Using Branches

In our discussion about collaborating on code in Pull Requests, Git & GitHub, we just stuck to the default branches in our repos for simplicity. This is fine if you’re working on just one thing at a time - but what if you have more than one idea you’re pursuing at once? This is what branching is meant to accommodate in git.

To follow this tutorial, you should be comfortable with everything we did in Pull Requests, Git & GitHub.

Creating and Managing Branches

Suppose you’re working on some API improvements, but it’s a big project and you expect you’ll have to work on something else before you’re completely done. You’re going to want to be able to switch between these trains of thought, so each will need its own branch; start by setting one up for your API work:

  1. From your project directory on your machine, go back to the main branch of the project, called main in most Argovis projects, and make sure you’re up to date with the upstream repos:

    hackathon22-argo-goship $ git checkout main
    hackathon22-argo-goship $ git pull upstream main
    
  2. Make a branch named api for your API feature work:

    hackathon22-argo-goship $ git checkout -b api
    

    From this point, you are on the api branch. Doing git commit will add commits to this branch instead of main. To set up pull requests, do exactly what you did in Pull Requests, Git & GitHub, but using api (or whatever you named your branch) instead of main. So for example, git push origin api will send your api branch up to GitHub, and when clicking through setting up your pull request, you’ll want to select api as the originating branch from your repo, and main as the target branch in the upstream repo.

  3. Now suppose you’re half way through your API work, when someone reports a critical bug somewhere else in the same repo! You need to drop what you’re doing and fix the bug, but you don’t want your API work and the bugfix to get tied up together; remember from Pull Requests, Git & GitHub, you want each of your PRs to focus on only one thing, so you’ll have to make a new branch for your bugfix.

    ALWAYS start by going back to the main branch first! It is almost never a good idea to make a feature branch off of another feature branch; this leads to confusion and misery.

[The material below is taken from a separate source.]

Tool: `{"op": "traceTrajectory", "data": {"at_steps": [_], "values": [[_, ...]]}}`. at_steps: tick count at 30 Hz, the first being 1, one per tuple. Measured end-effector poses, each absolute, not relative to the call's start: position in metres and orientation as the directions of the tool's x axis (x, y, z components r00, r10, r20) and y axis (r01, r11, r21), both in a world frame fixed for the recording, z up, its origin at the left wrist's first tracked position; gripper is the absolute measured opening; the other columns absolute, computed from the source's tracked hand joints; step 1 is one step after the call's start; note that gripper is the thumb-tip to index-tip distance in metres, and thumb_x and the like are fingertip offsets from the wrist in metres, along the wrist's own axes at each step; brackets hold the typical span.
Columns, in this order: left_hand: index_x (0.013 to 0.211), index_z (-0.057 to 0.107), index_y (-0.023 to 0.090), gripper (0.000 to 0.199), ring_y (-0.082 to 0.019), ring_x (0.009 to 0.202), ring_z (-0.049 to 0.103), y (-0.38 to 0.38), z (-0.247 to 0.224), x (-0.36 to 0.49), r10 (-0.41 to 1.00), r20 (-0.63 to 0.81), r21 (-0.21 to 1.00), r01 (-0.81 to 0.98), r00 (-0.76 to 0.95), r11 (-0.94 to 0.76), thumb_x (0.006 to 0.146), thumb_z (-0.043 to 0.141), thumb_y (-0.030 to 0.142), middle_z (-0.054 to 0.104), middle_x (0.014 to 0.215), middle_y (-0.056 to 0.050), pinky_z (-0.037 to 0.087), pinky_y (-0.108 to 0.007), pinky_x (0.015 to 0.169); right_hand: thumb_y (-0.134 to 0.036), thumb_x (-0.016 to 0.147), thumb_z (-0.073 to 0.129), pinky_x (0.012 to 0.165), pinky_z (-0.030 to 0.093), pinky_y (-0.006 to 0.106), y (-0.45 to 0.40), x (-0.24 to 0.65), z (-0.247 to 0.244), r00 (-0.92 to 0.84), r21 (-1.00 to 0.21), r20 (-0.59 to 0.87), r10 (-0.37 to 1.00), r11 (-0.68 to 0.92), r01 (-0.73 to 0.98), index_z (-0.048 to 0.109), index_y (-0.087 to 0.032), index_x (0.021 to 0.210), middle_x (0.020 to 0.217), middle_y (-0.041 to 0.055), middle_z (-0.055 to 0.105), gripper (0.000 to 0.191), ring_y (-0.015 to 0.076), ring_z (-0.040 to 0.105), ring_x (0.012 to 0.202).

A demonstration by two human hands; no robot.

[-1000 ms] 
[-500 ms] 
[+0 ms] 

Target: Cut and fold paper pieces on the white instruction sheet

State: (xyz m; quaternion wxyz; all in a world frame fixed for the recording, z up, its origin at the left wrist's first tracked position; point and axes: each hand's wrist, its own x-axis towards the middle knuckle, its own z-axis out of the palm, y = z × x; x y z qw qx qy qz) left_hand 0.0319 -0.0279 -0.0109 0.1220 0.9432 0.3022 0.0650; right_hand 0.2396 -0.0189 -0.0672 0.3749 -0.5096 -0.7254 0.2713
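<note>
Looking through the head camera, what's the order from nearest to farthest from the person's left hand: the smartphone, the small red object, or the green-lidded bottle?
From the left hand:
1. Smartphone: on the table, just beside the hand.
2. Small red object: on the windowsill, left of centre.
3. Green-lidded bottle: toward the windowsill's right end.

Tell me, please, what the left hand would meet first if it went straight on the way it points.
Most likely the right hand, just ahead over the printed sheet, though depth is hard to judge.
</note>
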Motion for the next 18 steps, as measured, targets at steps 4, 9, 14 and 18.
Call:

    hackathon22-argo-goship $ git checkout main
    hackathon22-argo-goship $ git pull upstream main
    hackathon22-argo-goship $ git checkout -b bugfix
    

    We now have (at least) three branches: the main version of the code, our API work on the api branch, and an new branch bugfix where we’ll add commits fixing the bug. If you’re ever confused, do git branch with no arguments, and git will list branches and indicate which one you’re currently on. You can switch between existing branches with git checkout <branchname>.

Seriously

Seriously - don’t forget to git checkout main right before making a new branch with git checkout -b. Git will happily let you make a branch from whatever branch you want since it isn’t technically wrong and there are some extremely rare cases where you might want to, but almost always this is not what you want and will lead to problems.